WHAT IS BEING ASKED ::
Line count for the string "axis" in the records below: report that figure and nothing else.

[Records from a dataset]
▬▬▬
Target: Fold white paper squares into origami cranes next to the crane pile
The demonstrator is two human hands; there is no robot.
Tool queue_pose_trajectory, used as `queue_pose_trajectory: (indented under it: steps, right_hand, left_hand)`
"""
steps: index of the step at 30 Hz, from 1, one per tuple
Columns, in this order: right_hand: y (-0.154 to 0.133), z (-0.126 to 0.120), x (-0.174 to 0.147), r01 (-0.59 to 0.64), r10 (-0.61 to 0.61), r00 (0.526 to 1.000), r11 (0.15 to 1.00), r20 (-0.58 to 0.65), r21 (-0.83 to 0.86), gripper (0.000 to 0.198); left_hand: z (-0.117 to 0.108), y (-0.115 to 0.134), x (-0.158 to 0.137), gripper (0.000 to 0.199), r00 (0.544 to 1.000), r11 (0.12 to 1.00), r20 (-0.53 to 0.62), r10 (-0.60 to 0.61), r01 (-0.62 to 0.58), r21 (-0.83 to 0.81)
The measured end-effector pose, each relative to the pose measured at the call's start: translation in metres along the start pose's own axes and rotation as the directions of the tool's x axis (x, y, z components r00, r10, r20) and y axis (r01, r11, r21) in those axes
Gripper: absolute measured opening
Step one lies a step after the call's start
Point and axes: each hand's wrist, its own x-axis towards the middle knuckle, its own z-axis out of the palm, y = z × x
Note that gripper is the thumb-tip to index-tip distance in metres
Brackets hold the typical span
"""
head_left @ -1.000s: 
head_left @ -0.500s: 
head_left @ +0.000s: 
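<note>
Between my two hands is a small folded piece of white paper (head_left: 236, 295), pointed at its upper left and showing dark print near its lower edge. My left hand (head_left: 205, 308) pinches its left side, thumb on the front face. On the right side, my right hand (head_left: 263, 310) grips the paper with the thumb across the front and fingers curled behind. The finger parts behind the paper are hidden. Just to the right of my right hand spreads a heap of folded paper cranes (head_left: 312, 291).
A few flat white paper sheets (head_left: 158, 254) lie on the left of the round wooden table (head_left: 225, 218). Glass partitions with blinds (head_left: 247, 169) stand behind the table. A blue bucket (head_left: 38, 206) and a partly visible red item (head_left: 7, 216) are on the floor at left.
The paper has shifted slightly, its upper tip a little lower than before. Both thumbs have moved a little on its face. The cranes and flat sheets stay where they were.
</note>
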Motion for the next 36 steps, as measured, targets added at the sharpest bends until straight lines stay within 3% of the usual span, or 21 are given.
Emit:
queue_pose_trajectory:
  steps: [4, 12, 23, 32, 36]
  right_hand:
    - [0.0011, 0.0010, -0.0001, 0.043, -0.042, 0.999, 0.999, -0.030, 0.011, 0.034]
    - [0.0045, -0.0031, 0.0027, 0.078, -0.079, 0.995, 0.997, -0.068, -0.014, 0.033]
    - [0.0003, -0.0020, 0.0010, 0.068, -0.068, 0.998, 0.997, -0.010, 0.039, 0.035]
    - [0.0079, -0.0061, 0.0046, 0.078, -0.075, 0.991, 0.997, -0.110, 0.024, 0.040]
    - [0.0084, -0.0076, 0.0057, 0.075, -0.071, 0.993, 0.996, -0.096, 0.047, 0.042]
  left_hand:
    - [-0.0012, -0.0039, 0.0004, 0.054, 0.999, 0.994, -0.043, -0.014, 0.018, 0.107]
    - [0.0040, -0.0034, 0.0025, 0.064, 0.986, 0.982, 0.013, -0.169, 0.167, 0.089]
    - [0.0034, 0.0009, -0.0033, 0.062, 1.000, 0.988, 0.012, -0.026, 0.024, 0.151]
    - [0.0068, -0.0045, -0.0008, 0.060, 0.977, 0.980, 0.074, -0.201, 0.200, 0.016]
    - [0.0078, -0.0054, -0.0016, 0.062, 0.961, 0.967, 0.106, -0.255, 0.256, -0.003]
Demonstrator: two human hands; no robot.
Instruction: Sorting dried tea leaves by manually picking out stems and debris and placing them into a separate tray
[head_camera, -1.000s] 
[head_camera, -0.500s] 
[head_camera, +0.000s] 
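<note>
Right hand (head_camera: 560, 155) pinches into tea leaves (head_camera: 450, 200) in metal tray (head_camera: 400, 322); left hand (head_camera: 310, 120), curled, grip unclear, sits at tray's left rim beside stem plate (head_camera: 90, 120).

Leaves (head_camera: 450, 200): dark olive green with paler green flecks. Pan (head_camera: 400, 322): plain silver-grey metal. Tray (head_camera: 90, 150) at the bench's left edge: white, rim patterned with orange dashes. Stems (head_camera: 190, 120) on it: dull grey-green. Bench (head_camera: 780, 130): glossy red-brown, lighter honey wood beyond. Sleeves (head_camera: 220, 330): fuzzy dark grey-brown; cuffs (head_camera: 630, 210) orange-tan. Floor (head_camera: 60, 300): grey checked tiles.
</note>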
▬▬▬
THE ANSWER ::
2